→ **Exercise prompt**
For each line below that holds "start", return the line as it stands.

→ **Dataset records**
◆ ◆ ◆ ◆ ◆
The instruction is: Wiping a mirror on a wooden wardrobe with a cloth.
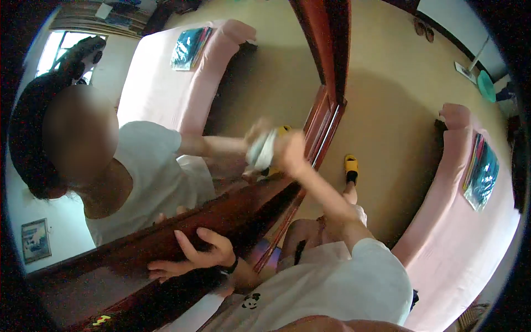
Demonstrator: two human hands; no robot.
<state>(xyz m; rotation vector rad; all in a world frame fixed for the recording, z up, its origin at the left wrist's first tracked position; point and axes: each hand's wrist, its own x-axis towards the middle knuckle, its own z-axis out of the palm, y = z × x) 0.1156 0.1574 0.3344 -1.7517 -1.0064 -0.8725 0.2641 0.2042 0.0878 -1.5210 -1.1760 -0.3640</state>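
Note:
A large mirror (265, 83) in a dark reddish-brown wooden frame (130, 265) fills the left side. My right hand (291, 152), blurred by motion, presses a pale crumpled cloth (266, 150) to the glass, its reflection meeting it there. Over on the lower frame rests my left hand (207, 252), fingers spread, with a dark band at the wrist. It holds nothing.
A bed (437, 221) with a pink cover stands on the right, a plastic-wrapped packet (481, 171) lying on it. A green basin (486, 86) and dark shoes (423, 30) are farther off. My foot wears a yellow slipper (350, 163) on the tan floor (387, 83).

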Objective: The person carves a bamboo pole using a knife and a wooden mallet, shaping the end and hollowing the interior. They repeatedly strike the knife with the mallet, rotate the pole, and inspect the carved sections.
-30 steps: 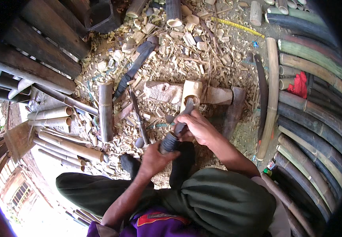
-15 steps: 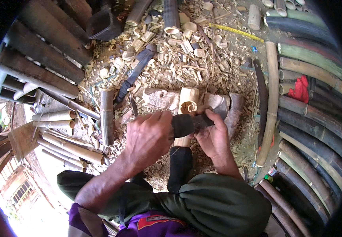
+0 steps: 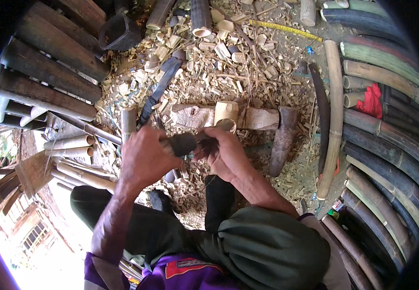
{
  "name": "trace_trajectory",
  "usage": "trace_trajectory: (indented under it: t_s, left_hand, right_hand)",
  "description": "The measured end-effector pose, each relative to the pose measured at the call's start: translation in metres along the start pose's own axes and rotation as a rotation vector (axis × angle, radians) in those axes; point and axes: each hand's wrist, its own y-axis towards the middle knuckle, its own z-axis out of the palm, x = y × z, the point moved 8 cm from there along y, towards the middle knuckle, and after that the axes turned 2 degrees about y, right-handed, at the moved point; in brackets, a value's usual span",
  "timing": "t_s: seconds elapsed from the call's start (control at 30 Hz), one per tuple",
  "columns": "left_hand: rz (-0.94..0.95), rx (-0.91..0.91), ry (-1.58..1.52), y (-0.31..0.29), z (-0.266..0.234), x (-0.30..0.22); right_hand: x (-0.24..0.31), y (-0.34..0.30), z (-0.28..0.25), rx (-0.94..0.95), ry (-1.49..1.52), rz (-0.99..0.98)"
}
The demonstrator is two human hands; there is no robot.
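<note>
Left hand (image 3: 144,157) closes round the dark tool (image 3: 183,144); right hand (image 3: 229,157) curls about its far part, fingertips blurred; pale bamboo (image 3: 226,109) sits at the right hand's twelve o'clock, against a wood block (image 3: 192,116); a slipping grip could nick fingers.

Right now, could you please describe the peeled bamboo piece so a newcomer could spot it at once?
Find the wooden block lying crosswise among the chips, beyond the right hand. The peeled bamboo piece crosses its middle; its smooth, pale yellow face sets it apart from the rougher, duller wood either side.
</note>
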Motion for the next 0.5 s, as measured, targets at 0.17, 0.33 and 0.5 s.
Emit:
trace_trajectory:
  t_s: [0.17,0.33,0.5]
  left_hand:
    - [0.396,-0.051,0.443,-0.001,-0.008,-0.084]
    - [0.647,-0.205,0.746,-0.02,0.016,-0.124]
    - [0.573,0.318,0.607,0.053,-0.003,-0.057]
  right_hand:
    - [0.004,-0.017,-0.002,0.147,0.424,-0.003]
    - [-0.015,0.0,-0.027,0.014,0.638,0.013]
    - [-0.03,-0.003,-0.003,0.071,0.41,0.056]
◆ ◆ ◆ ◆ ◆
→ **Exercise solution**
  "description": "The measured end-effector pose, each relative to the pose measured at the call's start: translation in metres along the start pose's own axes and rotation as a rotation vector (axis × angle, radians) in those axes; point and axes: each hand's wrist, its own y-axis towards the middle knuckle, its own z-axis out of the palm, x = y × z, the point moved 8 cm from there along y, towards the middle knuckle, and after that the axes turned 2 degrees about y, right-handed, at the moved point; in brackets, a value's usual span",
  "timing": "t_s: seconds elapsed from the call's start (control at 30 Hz), one per tuple",

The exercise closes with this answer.